■ **PROBLEM TO WORK ON**
Search the data for the string "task", and report each line where it is found.

--

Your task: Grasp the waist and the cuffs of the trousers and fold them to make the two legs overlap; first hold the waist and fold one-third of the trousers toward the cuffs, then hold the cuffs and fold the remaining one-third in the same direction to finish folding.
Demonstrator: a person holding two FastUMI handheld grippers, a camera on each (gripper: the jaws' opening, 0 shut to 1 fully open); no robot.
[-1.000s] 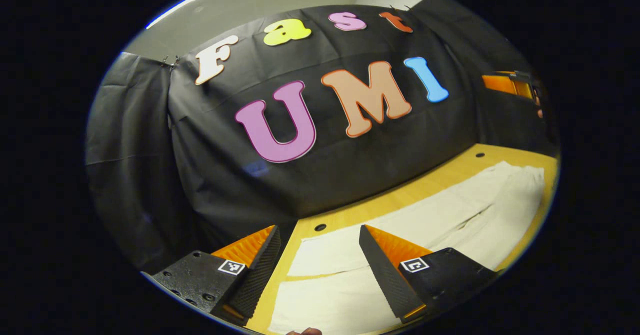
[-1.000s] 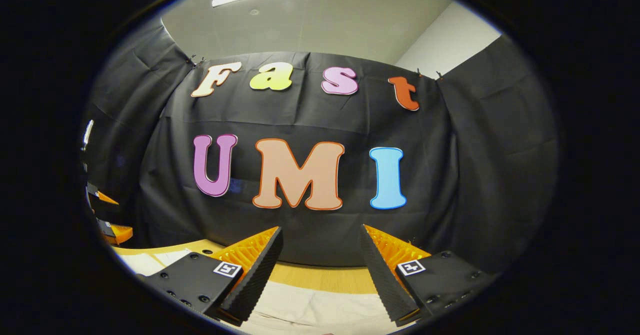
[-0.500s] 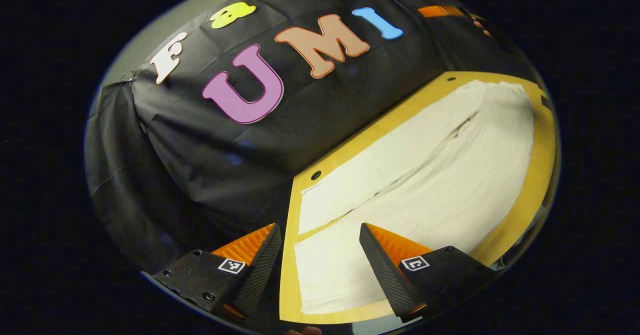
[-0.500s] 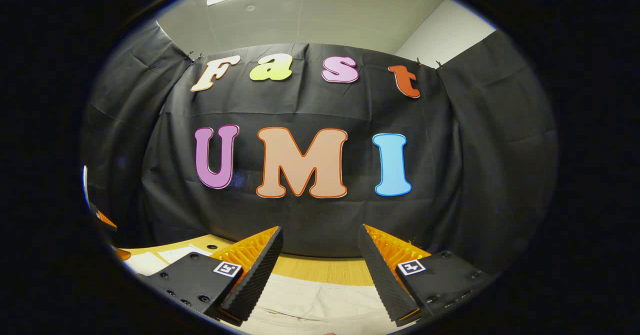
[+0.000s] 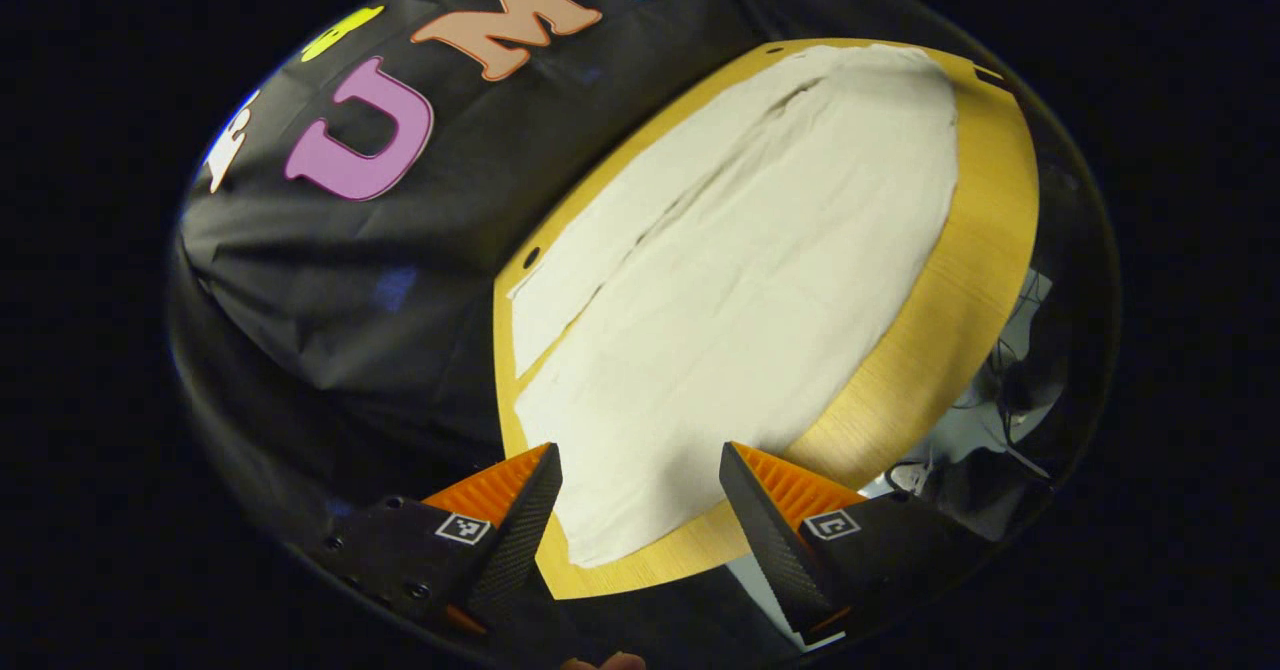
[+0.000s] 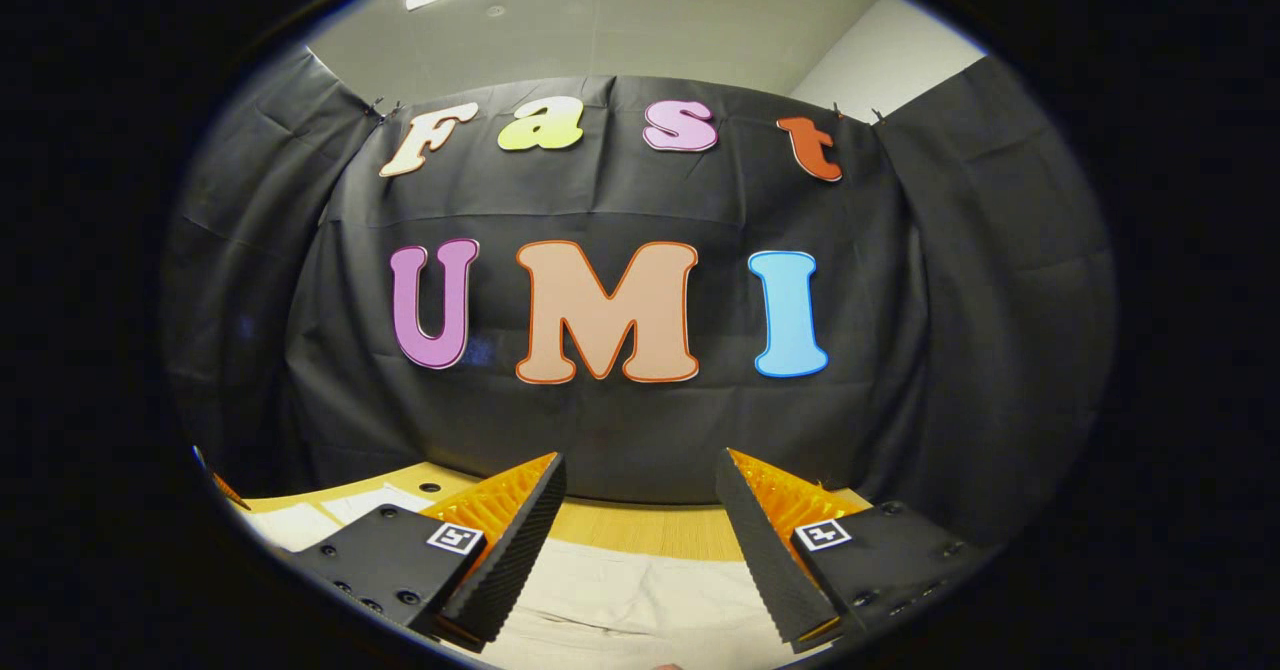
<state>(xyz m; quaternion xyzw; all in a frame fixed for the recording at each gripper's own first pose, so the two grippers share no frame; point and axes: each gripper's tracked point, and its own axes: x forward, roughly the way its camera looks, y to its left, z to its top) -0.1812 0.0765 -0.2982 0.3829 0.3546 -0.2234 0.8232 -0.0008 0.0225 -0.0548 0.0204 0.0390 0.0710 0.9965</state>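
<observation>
Cream trousers (image 5: pixel 740 270) lie spread flat along the wooden table (image 5: pixel 960 290) in the left gripper view, both legs side by side with a narrow gap between them near the cuffs. My left gripper (image 5: pixel 640 510) stands open above the near cuff end, with nothing between its fingers. In the right gripper view the trousers (image 6: pixel 630 610) show as a wrinkled cream patch low down. My right gripper (image 6: pixel 640 535) hovers open over that cloth, holding nothing.
The black cloth wall (image 6: pixel 620 200) stands close behind the table's far edge. Small round holes (image 5: pixel 531 253) mark the table near that edge. Off the table's near side, cables and a pale floor (image 5: pixel 1000 390) show below.
The left gripper has tilted downward and swung, so the whole length of the trousers now shows. The right gripper has barely moved and stays level, facing the wall.
</observation>
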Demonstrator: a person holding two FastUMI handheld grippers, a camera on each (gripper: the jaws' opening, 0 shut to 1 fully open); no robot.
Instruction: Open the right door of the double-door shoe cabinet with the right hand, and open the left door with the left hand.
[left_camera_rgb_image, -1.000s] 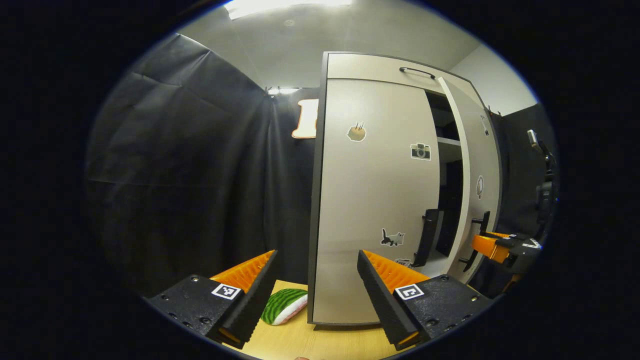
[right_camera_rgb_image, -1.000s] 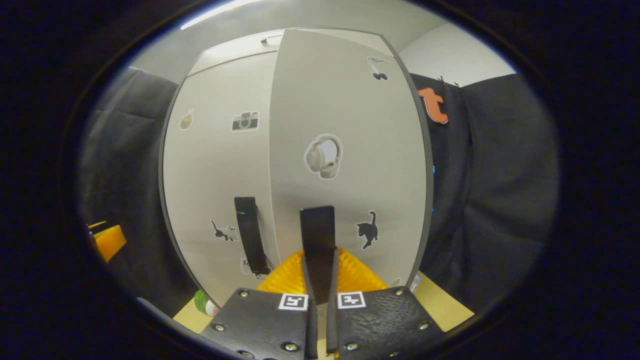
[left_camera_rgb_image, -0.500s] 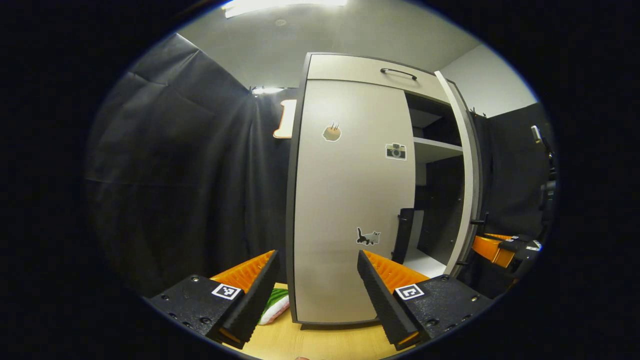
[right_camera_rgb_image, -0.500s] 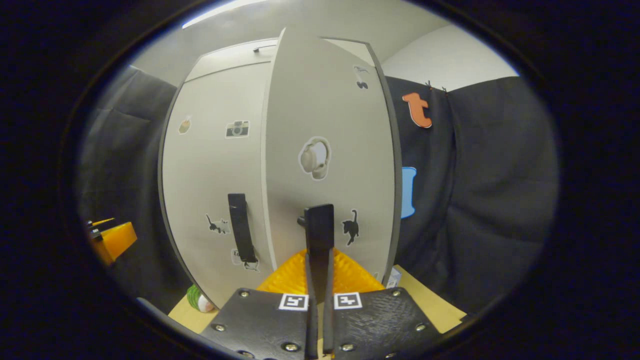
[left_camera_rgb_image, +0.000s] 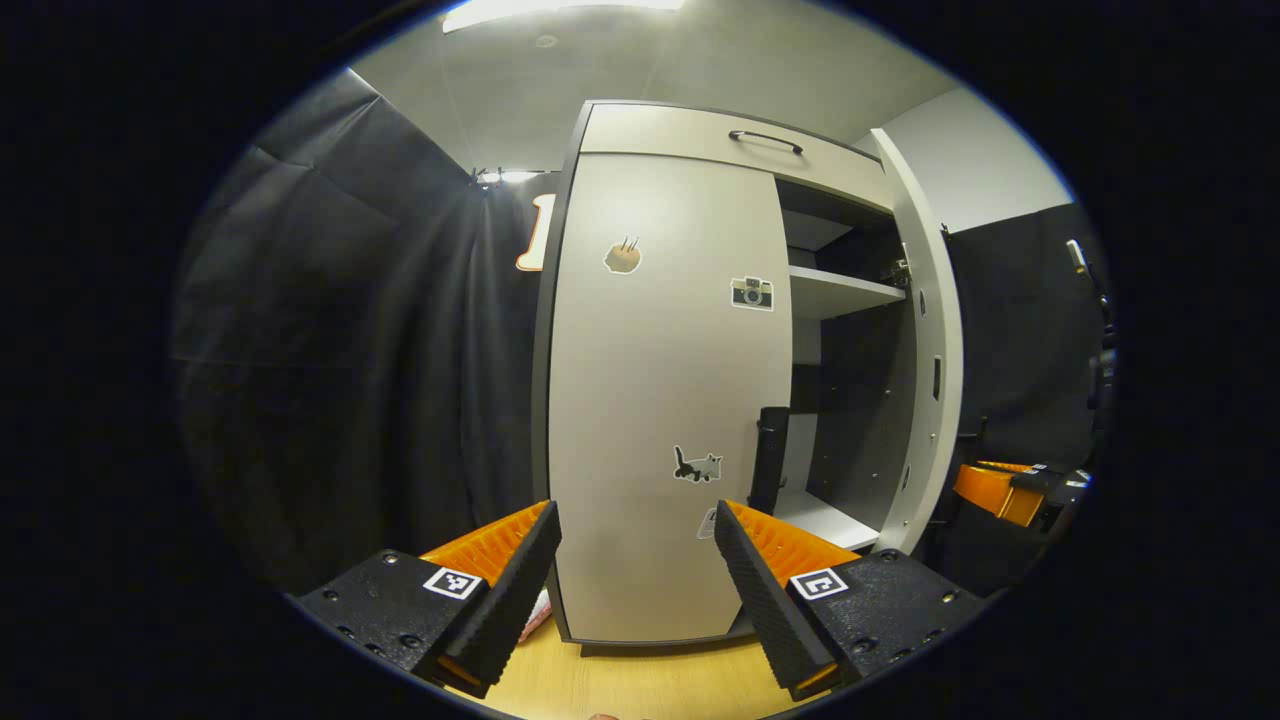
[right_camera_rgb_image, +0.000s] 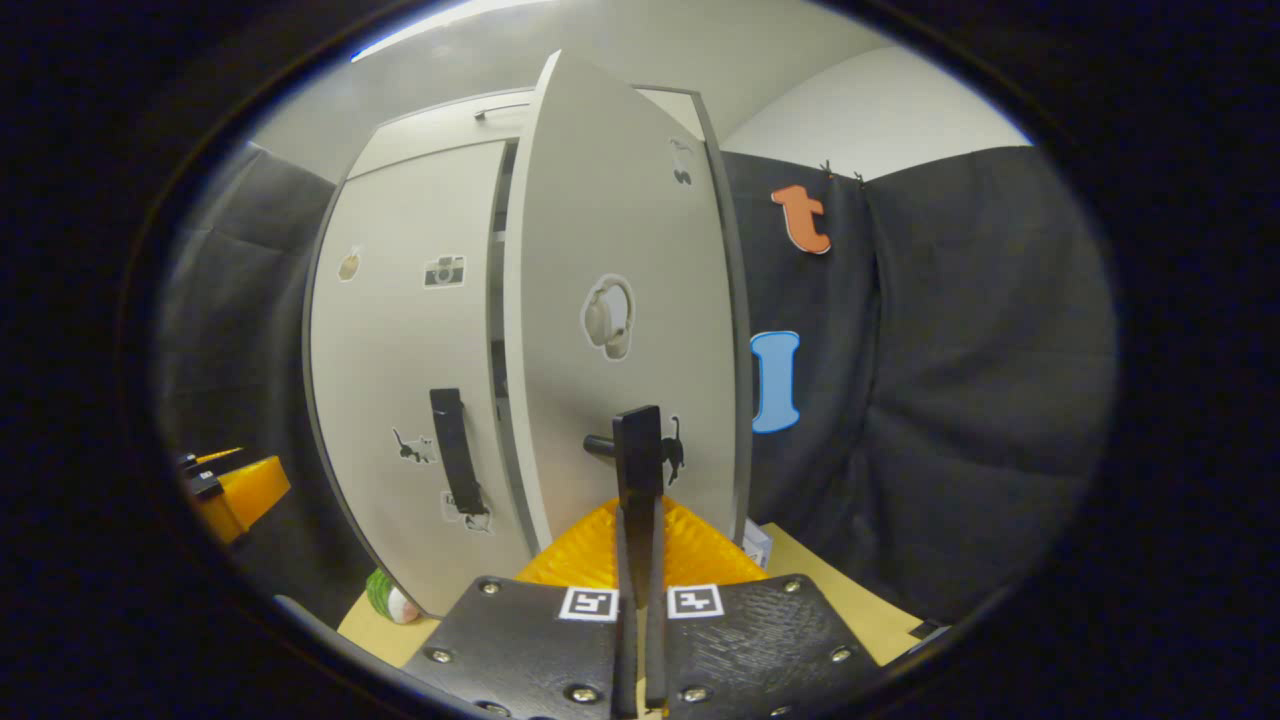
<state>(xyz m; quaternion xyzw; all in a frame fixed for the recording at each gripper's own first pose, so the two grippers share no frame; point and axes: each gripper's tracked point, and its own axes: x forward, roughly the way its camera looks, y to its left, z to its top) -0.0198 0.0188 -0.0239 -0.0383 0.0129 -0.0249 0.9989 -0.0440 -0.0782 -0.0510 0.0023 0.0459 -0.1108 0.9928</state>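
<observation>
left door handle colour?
Black: the vertical bar handle on the closed pale grey left door, clearest in right gripper view.

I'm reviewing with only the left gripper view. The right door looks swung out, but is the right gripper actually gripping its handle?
Observer: Yes. In the right gripper view the right gripper has both fingers pressed on the right door's handle.
Operator: What is on that door's front? I see its inner side.
Observer: The right door carries a headphone sticker above the handle.
Operator: Is the left door's handle free?
Observer: Yes, the left door's handle is bare, and the left gripper is apart from it.
</observation>
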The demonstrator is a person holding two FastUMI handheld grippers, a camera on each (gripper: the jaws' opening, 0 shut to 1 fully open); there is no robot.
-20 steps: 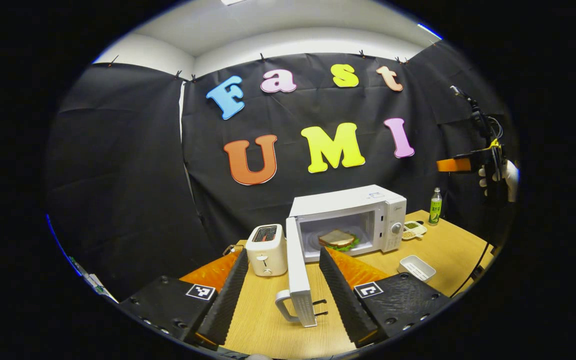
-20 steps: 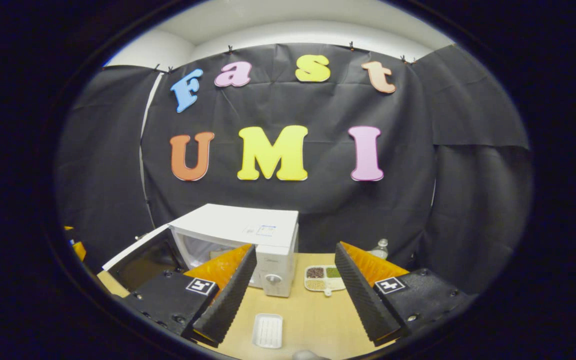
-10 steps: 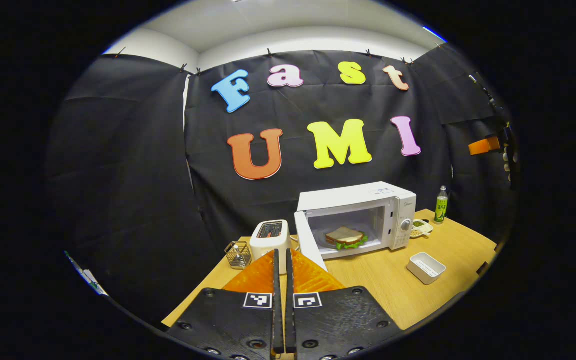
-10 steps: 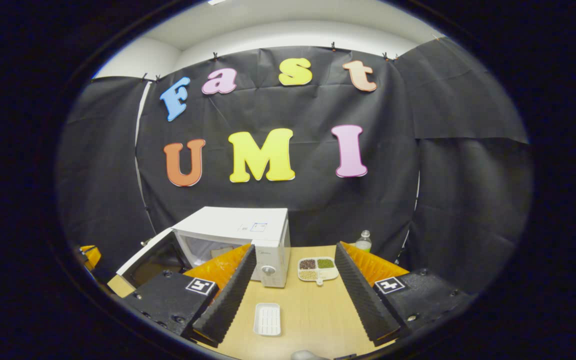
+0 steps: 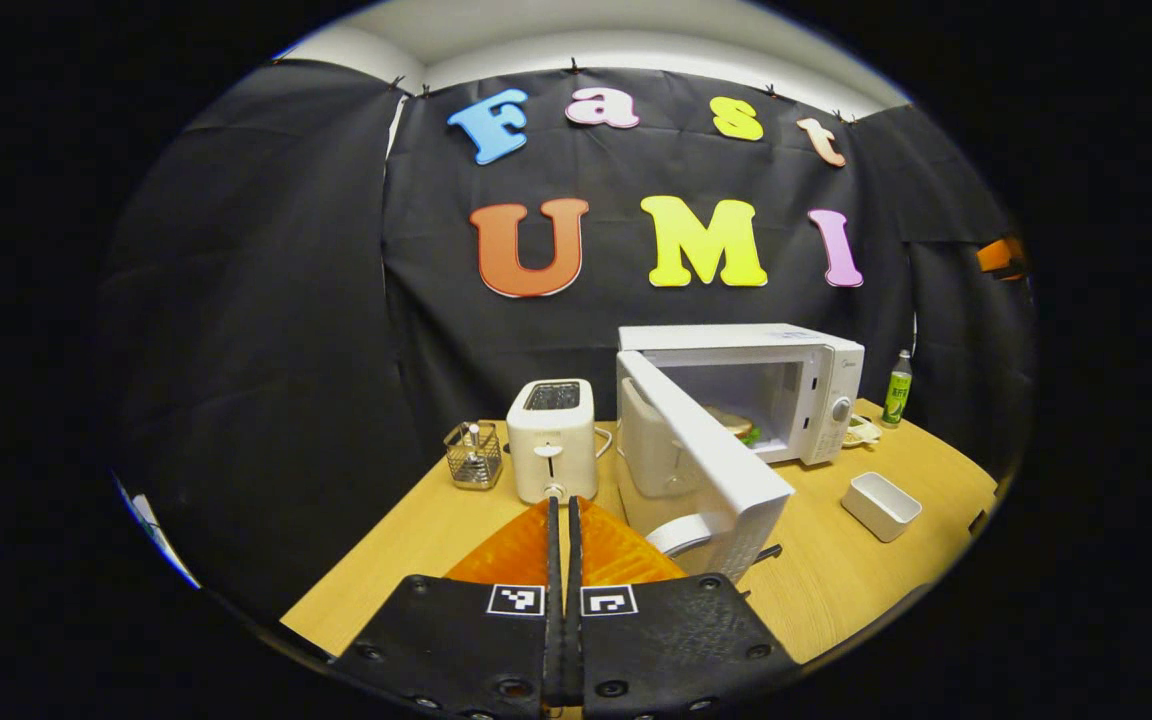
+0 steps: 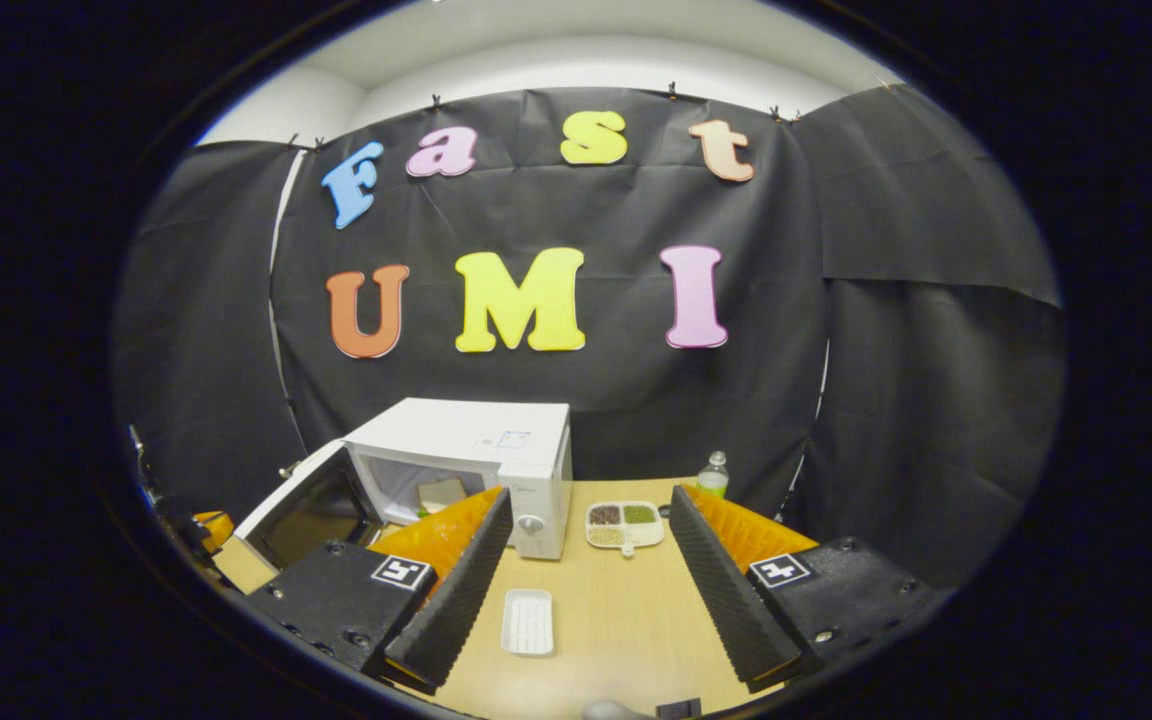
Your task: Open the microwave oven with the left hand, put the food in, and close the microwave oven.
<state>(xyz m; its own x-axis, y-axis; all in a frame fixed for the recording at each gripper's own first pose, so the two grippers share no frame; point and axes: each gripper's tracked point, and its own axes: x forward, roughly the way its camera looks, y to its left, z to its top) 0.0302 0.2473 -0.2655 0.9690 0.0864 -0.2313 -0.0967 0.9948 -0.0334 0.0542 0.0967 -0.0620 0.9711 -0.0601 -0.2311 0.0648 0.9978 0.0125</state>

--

■ **EXERCISE RESPONSE**
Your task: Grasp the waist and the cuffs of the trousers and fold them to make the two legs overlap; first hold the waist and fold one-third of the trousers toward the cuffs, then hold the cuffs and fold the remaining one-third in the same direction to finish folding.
Your task: Open the microwave oven with the left hand, put the food in, and close the microwave oven.

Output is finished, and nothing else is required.